CN113221775B

CN113221775B - Method for detecting target remote sensing image with single-stage arbitrary quadrilateral regression frame large length-width ratio

Info

Publication number: CN113221775B
Application number: CN202110545880.0A
Authority: CN
Inventors: 宿南; 黄志博; 闫奕名; 冯收; 赵春晖; 黄博闻
Original assignee: Harbin Engineering University
Current assignee: Harbin Engineering University
Priority date: 2021-05-19
Filing date: 2021-05-19
Publication date: 2022-04-26
Anticipated expiration: 2041-05-19
Also published as: CN113221775A

Abstract

A single-stage arbitrary quadrilateral regression frame large aspect ratio target remote sensing image detection method belongs to the technical field of remote sensing images and aims to solve the problem that a horizontal frame cannot be adopted to accurately position a large aspect ratio target due to the fact that the remote sensing image is a bird's-eye view angle. The method is based on a single-stage target detection framework and can return to any quadrangle; the process comprises the following steps: respectively extracting the features of the three feature layers of the target remote sensing image by using a feature pyramid network structure, and fusing the extracted features; performing regression calculation on the target position of the target remote sensing image by adopting any quadrilateral frame to obtain a candidate frame of any quadrilateral and obtain a classification result and a confidence score; and combining the candidate frames with high confidence scores on the three scales, reducing the candidate frames to the original size, calculating the intersection ratio between the candidate frames of each category, and removing redundant candidate frames by adopting a non-maximum suppression algorithm for solving any quadrilateral to obtain a final detection result. The method is used for detecting the target remote sensing image with the large length-width ratio.

Description

Method for detecting target remote sensing image with single-stage arbitrary quadrilateral regression frame large length-width ratio

Technical Field

The invention relates to a detection algorithm for a target remote sensing image with a large length-width ratio, and belongs to the technical field of remote sensing images.

Background

With the development of the optical remote sensing satellite technology, the resolution of the remote sensing image is greatly improved, and the requirement of target detection through the optical remote sensing image also comes. However, remote sensing image target detection is different from traditional target detection due to changes of shooting visual angles and application scenes, and two new challenges exist.

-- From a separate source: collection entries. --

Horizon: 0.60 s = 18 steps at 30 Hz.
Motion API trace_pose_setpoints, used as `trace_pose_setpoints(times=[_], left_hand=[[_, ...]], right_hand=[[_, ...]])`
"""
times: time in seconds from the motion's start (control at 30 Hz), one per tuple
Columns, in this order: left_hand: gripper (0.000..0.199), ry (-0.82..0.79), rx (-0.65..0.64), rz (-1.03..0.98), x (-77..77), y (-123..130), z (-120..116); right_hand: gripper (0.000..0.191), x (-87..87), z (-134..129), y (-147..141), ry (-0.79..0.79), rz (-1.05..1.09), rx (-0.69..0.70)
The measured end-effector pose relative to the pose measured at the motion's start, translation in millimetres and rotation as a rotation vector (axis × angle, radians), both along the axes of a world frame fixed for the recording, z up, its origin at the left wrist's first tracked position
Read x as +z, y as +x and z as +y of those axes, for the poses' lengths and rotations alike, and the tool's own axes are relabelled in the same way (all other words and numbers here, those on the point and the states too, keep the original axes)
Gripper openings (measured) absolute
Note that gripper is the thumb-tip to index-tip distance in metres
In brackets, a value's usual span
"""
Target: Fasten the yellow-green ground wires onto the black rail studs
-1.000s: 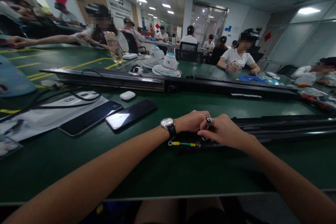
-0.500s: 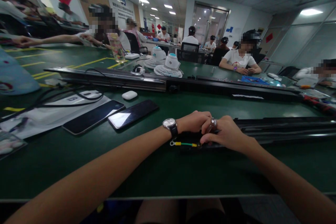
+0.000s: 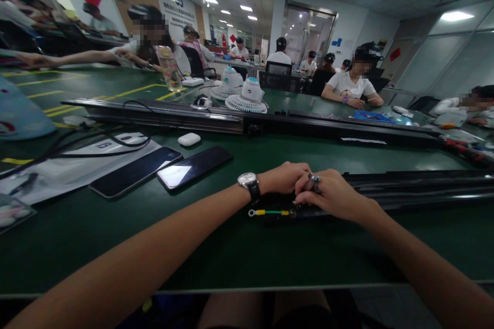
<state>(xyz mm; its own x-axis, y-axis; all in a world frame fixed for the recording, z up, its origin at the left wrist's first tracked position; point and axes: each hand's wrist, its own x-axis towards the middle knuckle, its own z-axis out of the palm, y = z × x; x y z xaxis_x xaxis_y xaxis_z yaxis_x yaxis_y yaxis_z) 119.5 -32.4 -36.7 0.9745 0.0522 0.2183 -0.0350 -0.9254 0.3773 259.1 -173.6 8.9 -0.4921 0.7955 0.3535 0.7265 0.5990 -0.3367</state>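
Observation:
My left hand (image 3: pixel 284 177), with a watch on its wrist, is closed at the end of a long black rail (image 3: pixel 405 189); what its fingers grip is hidden. My right hand (image 3: pixel 334 191), wearing a silver ring, meets it there with fingers curled and thumb pressed in. Whatever lies between those fingertips is too small to make out. Just below them, a short green grounding wire (image 3: pixel 273 212) with yellow sleeves runs left from the rail's end. Its free end carries a ring terminal, while a small brass-coloured piece shows at the other end under my right thumb.
Two phones (image 3: pixel 136 171) (image 3: pixel 195 167) and a white earbud case (image 3: pixel 189 139) lie to the left, near a plastic bag (image 3: pixel 83 167) and black cable. Another long black rail (image 3: pixel 347 131) crosses the table behind my hands. Beyond it stand two white fans (image 3: pixel 247 100); several people sit around.
Both hands stay at the rail's end. My right thumb and fingers have shifted slightly, showing more of the brass-coloured piece at the wire's end.

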Motion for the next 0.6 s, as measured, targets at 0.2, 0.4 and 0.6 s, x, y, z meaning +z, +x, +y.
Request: trace_pose_setpoints(times=[0.2, 0.4, 0.6], left_hand=[[0.014, 0.005, 0.005, -0.016, -3.6, 1.2, 1.2], [0.012, 0.001, 0.0, -0.015, -0.2, -0.1, -1.9], [0.017, -0.006, 0.015, -0.003, 1.8, -0.3, -2.1]], right_hand=[[0.02, -2.5, 1.6, 3.0, 0.017, -0.026, -0.048], [0.013, 0.5, 1.6, 0.3, -0.031, -0.022, -0.042], [0.011, 4.0, 1.3, -1.6, -0.086, 0.029, -0.016]])
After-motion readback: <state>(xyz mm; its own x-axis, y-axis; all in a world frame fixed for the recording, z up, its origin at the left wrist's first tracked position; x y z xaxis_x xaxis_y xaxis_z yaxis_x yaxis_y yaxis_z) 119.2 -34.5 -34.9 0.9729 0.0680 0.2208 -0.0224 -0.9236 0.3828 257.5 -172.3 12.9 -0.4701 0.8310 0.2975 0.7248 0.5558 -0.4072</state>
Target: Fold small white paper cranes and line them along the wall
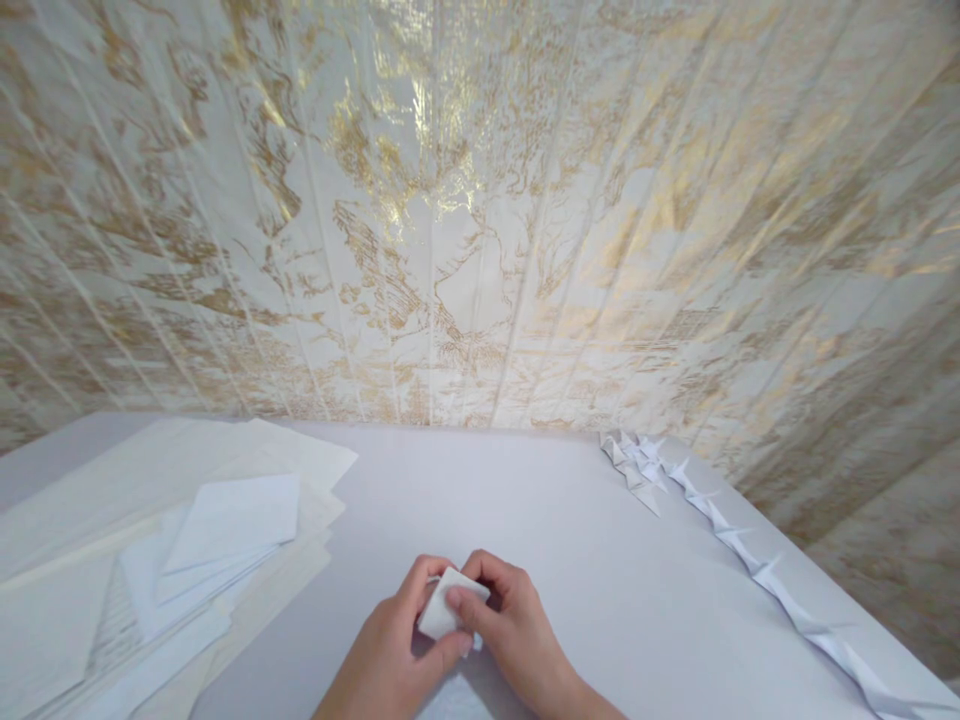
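A small folded piece of white paper [441, 606] is held between both hands near the front middle of the table. My left hand [405, 640] grips its left side and lower edge, with the fingers behind it. My right hand [514, 615] pinches its right side, the thumb lying across the front face. Parts of the fingers are hidden behind the paper. Below the hands, a pale sheet or surface shows at the bottom edge, too indistinct to name.
Loose white and cream paper sheets [240, 515] overlap on the left of the white table [480, 485]. Folded pointed paper shapes [720, 520] run along the right edge, several clustered at the back right. A gold-patterned curtain [450, 250] hangs behind.
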Tool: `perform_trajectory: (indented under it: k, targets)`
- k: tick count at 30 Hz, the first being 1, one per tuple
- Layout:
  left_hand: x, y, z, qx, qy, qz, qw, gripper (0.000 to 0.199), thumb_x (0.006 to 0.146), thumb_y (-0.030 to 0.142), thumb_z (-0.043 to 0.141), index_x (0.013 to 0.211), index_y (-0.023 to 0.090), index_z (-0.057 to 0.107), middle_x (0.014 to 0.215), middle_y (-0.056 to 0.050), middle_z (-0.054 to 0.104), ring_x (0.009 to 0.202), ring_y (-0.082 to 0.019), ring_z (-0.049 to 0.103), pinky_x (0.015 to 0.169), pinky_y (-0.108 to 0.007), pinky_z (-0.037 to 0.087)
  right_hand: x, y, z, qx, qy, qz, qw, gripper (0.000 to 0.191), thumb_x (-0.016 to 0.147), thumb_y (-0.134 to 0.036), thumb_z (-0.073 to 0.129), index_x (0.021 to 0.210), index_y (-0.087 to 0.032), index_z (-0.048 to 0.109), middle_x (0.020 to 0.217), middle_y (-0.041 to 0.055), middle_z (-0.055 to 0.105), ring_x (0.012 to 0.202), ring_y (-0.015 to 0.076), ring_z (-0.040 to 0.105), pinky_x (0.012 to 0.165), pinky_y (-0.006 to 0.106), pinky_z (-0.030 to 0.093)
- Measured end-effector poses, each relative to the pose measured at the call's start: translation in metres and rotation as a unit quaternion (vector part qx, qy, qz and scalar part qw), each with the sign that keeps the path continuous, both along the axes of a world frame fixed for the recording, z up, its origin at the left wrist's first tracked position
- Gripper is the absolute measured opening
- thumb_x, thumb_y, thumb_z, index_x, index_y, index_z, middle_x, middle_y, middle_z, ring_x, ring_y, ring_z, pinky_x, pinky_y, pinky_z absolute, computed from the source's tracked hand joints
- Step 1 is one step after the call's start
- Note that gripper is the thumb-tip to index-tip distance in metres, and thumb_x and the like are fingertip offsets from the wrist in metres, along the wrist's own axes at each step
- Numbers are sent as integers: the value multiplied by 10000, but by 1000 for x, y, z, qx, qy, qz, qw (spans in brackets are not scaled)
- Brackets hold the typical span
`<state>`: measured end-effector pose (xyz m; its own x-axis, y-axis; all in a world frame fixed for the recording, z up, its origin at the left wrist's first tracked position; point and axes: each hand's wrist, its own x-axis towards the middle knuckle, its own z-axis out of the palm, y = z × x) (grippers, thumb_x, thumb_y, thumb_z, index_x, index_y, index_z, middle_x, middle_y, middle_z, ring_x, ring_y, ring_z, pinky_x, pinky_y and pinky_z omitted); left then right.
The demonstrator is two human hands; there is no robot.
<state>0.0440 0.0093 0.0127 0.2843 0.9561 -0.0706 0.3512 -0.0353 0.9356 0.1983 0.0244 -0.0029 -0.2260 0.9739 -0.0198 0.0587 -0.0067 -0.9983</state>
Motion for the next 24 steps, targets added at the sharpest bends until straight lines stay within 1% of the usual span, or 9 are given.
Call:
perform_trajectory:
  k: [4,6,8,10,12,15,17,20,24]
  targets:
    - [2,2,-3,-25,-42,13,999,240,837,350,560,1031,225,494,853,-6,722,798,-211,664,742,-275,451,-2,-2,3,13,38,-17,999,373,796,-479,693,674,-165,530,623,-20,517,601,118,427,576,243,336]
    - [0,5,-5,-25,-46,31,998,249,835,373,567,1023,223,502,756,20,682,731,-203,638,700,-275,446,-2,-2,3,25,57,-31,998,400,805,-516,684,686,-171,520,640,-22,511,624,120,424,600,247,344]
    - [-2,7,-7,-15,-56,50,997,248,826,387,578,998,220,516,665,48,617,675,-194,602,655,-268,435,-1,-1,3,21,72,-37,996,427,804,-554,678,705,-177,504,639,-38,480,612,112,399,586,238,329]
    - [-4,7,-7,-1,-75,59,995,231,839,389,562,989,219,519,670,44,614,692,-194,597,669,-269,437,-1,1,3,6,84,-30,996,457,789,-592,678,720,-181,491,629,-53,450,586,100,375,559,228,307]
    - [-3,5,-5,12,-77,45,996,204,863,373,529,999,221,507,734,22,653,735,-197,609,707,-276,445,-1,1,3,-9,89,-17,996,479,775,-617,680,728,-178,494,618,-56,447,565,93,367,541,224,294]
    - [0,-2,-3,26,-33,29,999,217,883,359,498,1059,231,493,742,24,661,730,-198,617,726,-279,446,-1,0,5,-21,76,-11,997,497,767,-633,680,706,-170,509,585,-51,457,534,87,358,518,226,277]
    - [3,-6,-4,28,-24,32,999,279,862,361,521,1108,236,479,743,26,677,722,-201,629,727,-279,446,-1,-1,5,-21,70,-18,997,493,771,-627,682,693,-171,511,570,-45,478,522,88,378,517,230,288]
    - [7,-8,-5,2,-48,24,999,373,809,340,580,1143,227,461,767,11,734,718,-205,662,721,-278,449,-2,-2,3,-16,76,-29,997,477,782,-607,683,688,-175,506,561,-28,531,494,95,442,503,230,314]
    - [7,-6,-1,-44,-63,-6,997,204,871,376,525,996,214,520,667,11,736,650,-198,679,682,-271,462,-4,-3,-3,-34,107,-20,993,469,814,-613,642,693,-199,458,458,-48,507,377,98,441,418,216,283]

On one hand, since the remote sensing images are mostly shot by satellites or unmanned planes, the visual field is large, and detection of a specific target in a large-range scene requires high detection speed while pursuing accuracy. On the other hand, the remote sensing images are all overlooking angles, and a horizontal rectangular frame used in the traditional target detection cannot well describe the position information of the inclined target with large length-width ratio, such as a ship, in the remote sensing images.

Disclosure of Invention

The invention aims to solve the problem that a remote sensing image is at an overlook view angle and a target with a large aspect ratio cannot be accurately positioned by adopting a horizontal frame, and provides a single-stage arbitrary quadrilateral regression frame target remote sensing image detection method with the large aspect ratio.

According to the method for detecting the long-length-width ratio target remote sensing image of the single-stage arbitrary quadrilateral regression frame, the detection algorithm is based on the single-stage target detection frame and can regress an arbitrary quadrilateral;

the specific process comprises the following steps:

s1, respectively extracting features of the three feature layers of the target remote sensing image by using the feature pyramid network structure, and fusing the extracted features;

s2, performing regression calculation on the target position of the target remote sensing image by adopting any quadrilateral frame, acquiring a candidate frame of any quadrilateral, and simultaneously acquiring a classification result and a confidence score;

and S3, combining the candidate frames with high confidence score on the three scales, reducing the candidate frames to the original size, calculating the intersection ratio among the candidate frames of each category, and then removing redundant candidate frames by adopting a non-maximum suppression algorithm for solving any quadrangle to obtain a final detection result.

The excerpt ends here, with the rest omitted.